Susan Welsh  Identity Verified
United States
Local time: 07:28
Member (2008)
Russian to English
+ ...
Feb 25, 2017

I have Finereader 10, and have been struggling to get it to work right for me in conversion of PDFs. The users' manual is very unhelpful. Just when I thought I was getting the hang of it, I encountered a bunch of new problems today. What I would like to ask is this: How do you decide, based on the nature of a given PDF, how it should best be saved to Word for the purpose of translation?

* Exact Copy: Almost everyone says you should never do this (except the Finereader support staff, which seems to like it), so I never use it.

* Editable Text: Despite what the manual says about how it is "easy" to edit (although "the formatting may differ slightly from that of the original"), this is not necessarily so. It does retain commands like centering of table columns, which Formatted Text does not. I have decided (tentatively) to use it for documents that have complex tables, which Formatted Text does not do well, but to save the document again as Formatted Text. My client wants the tables and figures in a separate file anyway.

* Formatted Text: Does not retain location of objects on the page (!) and all text will be left-aligned. So if you have a lot of tables that require centered columns, you have to fix them one at a time in Word. Today I encountered new problems I have not noticed before:
1) It was impossible to apply Styles in Word 2010. I use a Style template for this particular customer, and attach the template to the converted document via File > Options > Templates > Go, etc., etc. But this time it didn't work. For example, clicking "Normal" in the Style menu did nothing, and the Normal box was not highlighted as it usually is when that style is active. None of the headline/subhead styles did anything. I ended up having to fix everything manually.
2) My client has very specific requirements regarding footnotes. They all have to be converted to endnotes, numbered consecutively regardless of the length of the document. But there can't be any Word coding in there -- so the endnote callout has to be just a superscript number, no code, and the list of endnotes similarly has to be use a plain text number. To make things worse, the Finereader conversion made some of the 84 footnote callouts into "real callouts" (coded), and some not. Therefore it was not an easy matter to convert footnotes to endnotes, and then to avoid deleting all the notes in the process of deleting the codes.

* Plain Text: While some people prefer to save everything as plain text and do all the coding in Word, this can be very time-consuming if there are a lot of font changes, and it's easy to miss things. But I found today that it handled BOTH of the problems I discussed above (under Formatted Text) quite nicely. No problem with applying Styles, and the footnotes came out uncoded but still in superscript, as desired. So clearly some formatting is retained. (Centering of table columns is not.)

I would be grateful to have any additional input from expert users!
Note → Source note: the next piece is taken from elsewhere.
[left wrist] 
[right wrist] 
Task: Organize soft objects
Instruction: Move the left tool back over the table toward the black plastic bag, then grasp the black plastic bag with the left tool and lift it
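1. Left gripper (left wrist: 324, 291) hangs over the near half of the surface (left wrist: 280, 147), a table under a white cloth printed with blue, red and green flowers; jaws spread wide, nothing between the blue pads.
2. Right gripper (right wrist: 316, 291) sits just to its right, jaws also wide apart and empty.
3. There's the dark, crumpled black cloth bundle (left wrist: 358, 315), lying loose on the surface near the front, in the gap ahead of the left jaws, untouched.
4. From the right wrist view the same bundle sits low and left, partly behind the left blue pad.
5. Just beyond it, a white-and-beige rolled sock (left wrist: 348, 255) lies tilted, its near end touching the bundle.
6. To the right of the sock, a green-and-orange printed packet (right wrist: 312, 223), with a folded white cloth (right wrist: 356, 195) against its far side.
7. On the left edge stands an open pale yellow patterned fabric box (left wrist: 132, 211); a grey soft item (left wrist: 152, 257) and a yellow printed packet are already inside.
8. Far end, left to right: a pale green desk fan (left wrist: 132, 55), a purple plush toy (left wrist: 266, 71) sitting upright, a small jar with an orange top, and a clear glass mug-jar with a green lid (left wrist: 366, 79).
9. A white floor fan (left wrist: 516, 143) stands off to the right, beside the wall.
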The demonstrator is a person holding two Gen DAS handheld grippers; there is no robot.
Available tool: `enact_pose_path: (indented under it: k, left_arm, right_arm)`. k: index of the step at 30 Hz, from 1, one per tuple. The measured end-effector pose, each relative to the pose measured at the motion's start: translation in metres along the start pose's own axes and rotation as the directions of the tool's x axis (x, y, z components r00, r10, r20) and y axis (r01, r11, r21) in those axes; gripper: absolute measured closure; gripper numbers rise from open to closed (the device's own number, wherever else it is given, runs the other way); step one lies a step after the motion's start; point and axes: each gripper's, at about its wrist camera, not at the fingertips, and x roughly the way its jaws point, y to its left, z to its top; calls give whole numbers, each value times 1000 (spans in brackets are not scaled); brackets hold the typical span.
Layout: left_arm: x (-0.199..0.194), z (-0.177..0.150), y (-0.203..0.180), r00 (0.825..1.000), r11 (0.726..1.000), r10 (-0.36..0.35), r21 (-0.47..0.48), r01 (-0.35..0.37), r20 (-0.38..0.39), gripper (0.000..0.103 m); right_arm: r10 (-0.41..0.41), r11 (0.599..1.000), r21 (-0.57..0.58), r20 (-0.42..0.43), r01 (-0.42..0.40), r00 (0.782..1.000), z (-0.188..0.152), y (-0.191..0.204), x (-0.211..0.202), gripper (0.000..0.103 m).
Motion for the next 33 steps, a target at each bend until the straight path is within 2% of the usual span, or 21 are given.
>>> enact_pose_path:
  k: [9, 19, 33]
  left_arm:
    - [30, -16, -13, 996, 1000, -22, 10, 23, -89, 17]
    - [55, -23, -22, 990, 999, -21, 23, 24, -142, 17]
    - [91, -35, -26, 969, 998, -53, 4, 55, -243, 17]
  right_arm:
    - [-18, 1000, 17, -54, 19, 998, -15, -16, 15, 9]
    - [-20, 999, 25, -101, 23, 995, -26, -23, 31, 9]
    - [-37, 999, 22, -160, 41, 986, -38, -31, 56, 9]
[Edited at 2017-02-25 20:13 GMT]


 

esperantisto  Identity Verified
Local time: 15:28
Member (2006)
English to Russian
+ ...
Exact copy Feb 25, 2017

I do not know any good reason not to use this option except for some very rare cases when conversion results are really messy. I use, however, ABBYY FineReader 8.0, the best version ever released. And I use Apache OpenOffice / LibreOffice Writer, because working with styles is much better as compared to Word.

 

Anton Konashenok  Identity Verified
Czech Republic
Local time: 13:28
English to Russian
+ ...
Plain text Feb 25, 2017

Exact copy is almost totally unusable - in most cases, any attempts at editing destroy the formatting in the worst way.
Editable copy isn't much better, either.
Even with formatted text, there may be fluctuations in font size, character width, line spacing, etc. across the text.
In my experience, it takes less time to recreate proper formatting by hand from PLAIN TEXT than to remove unnecessary formatting features from editable/formatted text (and you may not even notice those extra features until you put the file through CAT or something).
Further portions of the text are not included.